Rai: Did you hear the marriage age has lowered again? In another five years or so, we might have wives.

Thor: I don’t think I’m ready for girls yet

Rai: Me neither, I’d rather just be HARD GAY with you, brother. Speaking of which, could you go and dump that girl over there for me?

Thor: Of course.

(Thor: How could that useless brother of mine have girls interested in him?)

Thor goes over to the girl.

Thor: I’m sorry, nameless girl, but I’m HARD GAY.

Back in the present…

(Thor: Ah, those were the good old days- well, except for the fact that I was stuck on a boring futuristic world with only my brother as company.)

Somehow, Thor is able to get outside, where he starts wandering away. Tiz catches up with him.

Tiz: Thor, you have to stop randomly wandering off! You can’t count on the plot to always protect you.

Thor: Shut up. I’m going to Dagger Pagoda to find a way off this planet.

Tiz: That’s a final boss location- you can’t go there in episode two.

Thor: If you won’t get out of my way, I’ll just jump into this swamp.

Thor jumps into the swamp and starts sinking.

(Thor: Each and every one of my actions is well thought and logical- I actually intended to get sucked down into this swamp.)

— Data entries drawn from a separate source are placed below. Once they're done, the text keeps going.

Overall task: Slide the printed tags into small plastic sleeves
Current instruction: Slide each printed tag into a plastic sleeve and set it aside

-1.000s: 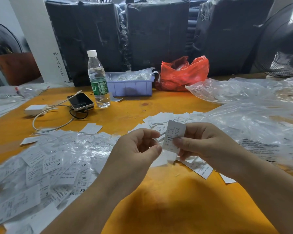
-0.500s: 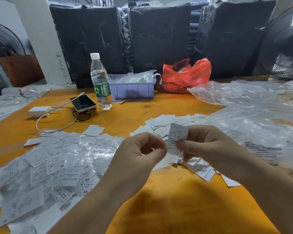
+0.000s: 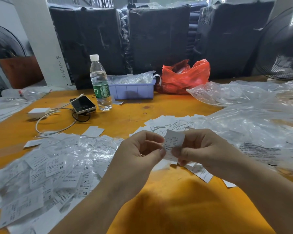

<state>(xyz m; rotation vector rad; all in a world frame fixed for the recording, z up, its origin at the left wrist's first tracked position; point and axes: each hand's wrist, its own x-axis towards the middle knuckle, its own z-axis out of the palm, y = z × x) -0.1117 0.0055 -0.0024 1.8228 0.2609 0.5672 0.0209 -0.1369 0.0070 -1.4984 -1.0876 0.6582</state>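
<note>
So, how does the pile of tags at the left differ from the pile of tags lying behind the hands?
The left pile is shiny: its tags lie in clear plastic sleeves, while the pile behind the hands looks like bare matte paper. The left pile is much larger and spreads toward the near table edge; the other is small and sits mid-table. Size letters such as XS and M are readable on the left pile; the other shows mostly blank faces. Both hold small white printed tags on the yellow table.

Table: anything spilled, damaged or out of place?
No spill or damage shows. The water bottle stands upright and capped beside the phone. Tags and sleeves lie in loose heaps on the table, which fits the job. Both the left hand and the right hand pinch one tag.
</note>
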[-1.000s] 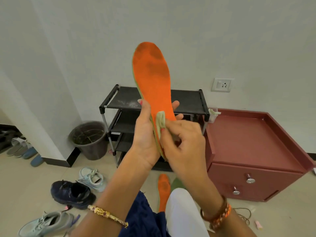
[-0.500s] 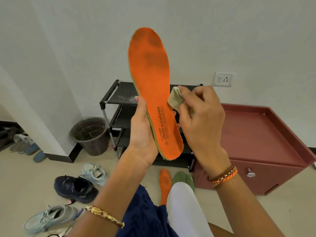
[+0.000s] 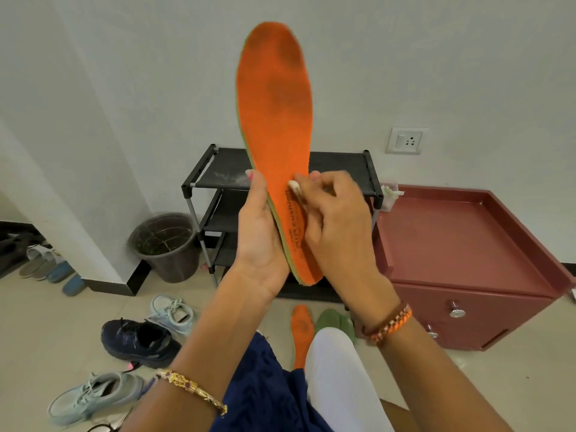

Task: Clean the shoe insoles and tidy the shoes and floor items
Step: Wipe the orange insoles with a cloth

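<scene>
I hold an orange insole (image 3: 276, 120) upright in front of me, toe end up, with dark grime near the toe. My left hand (image 3: 258, 238) grips its heel half from the left edge. My right hand (image 3: 336, 226) pinches a small pale cloth (image 3: 294, 186) and presses it against the insole's middle. On the floor beyond my knees lie a second orange insole (image 3: 301, 330) and a green insole (image 3: 332, 319).
A black shoe rack (image 3: 343, 169) stands against the wall, a dark bin (image 3: 165, 244) to its left, a maroon drawer cabinet (image 3: 467, 260) to its right. A navy sneaker (image 3: 137, 341) and two pale sneakers (image 3: 93, 397) lie on the floor at left; sandals (image 3: 46, 266) sit further left.
The insole rose and turned more upright. My right hand with the cloth went from the heel up off the right edge, then back onto the insole's middle.
</scene>
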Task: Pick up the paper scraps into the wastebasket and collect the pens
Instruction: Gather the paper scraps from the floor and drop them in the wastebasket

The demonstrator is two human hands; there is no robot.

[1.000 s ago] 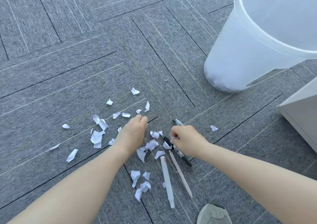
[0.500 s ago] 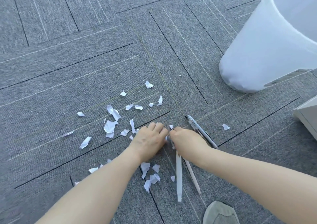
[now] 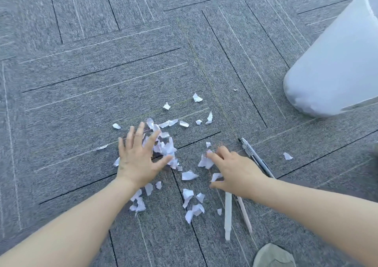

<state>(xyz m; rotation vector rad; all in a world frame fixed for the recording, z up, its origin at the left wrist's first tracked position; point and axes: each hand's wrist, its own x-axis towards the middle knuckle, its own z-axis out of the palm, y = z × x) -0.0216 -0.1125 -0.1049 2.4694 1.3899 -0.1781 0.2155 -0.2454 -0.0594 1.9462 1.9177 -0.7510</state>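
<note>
Grey carpet (image 3: pixel 102 82) in a herringbone of tiles fills the view and bears everything here. The translucent white wastebasket (image 3: pixel 337 66) stands well apart from both hands, up and to the right of the right hand, its rim cut off by the picture's edge. Both bare forearms reach in from below.

The left hand (image 3: pixel 139 158) lies palm down with fingers spread wide, holding nothing; a bunched heap of scraps (image 3: pixel 165 148) sits just beside its fingertips and thumb, on the side toward the right hand, and touches them. More scraps lie beyond the fingertips, one small piece just left of them, and a few under and beside the left wrist.

The right hand (image 3: pixel 235 170) is palm down too, fingers curled loosely over the carpet; its fingertips touch a crumpled scrap, though whether they grip it cannot be told through the blur. Other scraps lie between the two hands and just below them. One scrap lies alone, well right of the right hand.

Three pens lie by the right hand. A dark pen (image 3: pixel 253 156) runs diagonally just beyond its outer edge, partly hidden by the wrist. A white pen (image 3: pixel 228 215) and a thinner pinkish pen (image 3: pixel 244 215) stick out side by side from under the wrist, toward the person. A grey shoe tip (image 3: pixel 272 256) shows at the bottom edge.
</note>
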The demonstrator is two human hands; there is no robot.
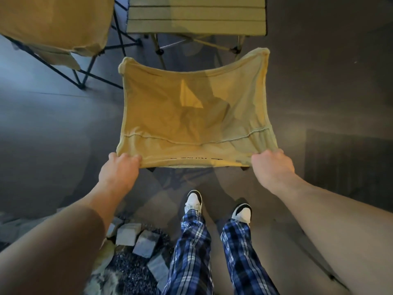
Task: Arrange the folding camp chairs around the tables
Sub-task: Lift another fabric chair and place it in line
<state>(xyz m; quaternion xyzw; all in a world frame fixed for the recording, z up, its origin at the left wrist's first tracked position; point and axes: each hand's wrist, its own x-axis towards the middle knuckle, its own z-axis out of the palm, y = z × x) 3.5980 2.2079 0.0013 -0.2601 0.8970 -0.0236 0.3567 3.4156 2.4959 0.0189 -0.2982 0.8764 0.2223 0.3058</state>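
While both hands clutch its near edge, the yellow camp chair point(191, 116) stands on the dark floor point(319, 81) just in front of the person's feet. The left hand point(121, 169) has its grip wrapped tight round the near left corner of the chair's fabric, and the right hand point(272, 165) has its grip bunched round the near right corner, fingers curled under the cloth. The fabric sags between its four corners, with a stitched seam running across close to the hands. Just beyond the chair's far edge stands the slatted folding worktop point(195, 15), its crossed legs showing under it. Beyond the chair's far left corner sits a second yellow chair point(53, 24) on a black frame. Nearer than the chair, white and black shoes point(194, 201) and blue plaid trousers point(191, 248) show, with grey stone blocks point(127, 233) and gravel to the left of them.
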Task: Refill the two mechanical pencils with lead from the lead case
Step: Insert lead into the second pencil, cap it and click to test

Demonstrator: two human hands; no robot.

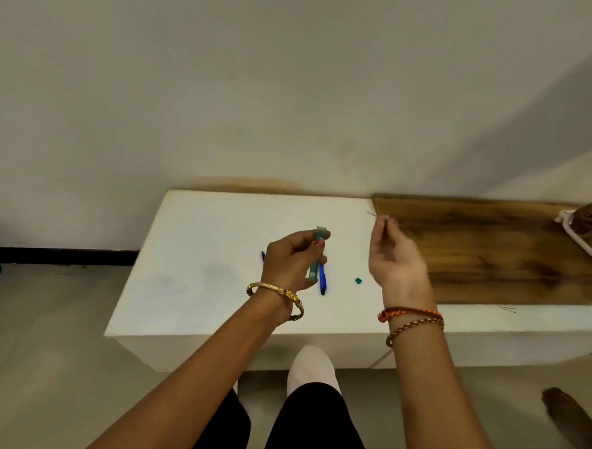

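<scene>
Left hand (291, 262): raised over the white rectangular table (218, 241), fingers curled round an upright translucent green plastic lead case (317, 256); contents not discernible. Right hand (394, 255): lifted, palm inward, fingertips pinching a thin grey lead (373, 214). On table: blue plastic mechanical pencil (323, 280), second blue pencil (262, 256) mostly hidden, small green cap (359, 281). No legible writing.

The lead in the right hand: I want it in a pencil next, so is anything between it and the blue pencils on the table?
Yes. The left hand, gripping the lead case, hangs over both blue pencils, covering most of them. The right hand pinches the lead off to the side.
</scene>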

The ground starts bubbling and a giant plant emerges, throwing Thor and Tiz in the air.

Thor: Equip Beam Knife!

Thor drives the beam knife into the plant to slow his descent, whilst somehow being able to catch Tiz and hang onto her as well. Unfortunately, his wound reopens.

Tiz: Thor, you’re losing HP! Just let go of me- I’m a named character so I’ll probably survive anyway!

Thor: Just because I let my brother die doesn’t mean I’m going to make a habit of it!

Third appears on some kind of hover-sled to pick up Thor and Tiz.

Third: Deus ex machina on! Third to the rescue.

Thor is taken back to his room for the third time.

Third: Thor, you’d save us all a lot of time and effort if you’d just stay put.

Tiz: Thor, why did you save me?

Thor: Didn’t you say you were a playable character? I might need you later on.

Tiz rips off her necklace.

Tiz: In that case, I’ll give up my high ranking position in Sun Ring and just follow you around for the rest of the series!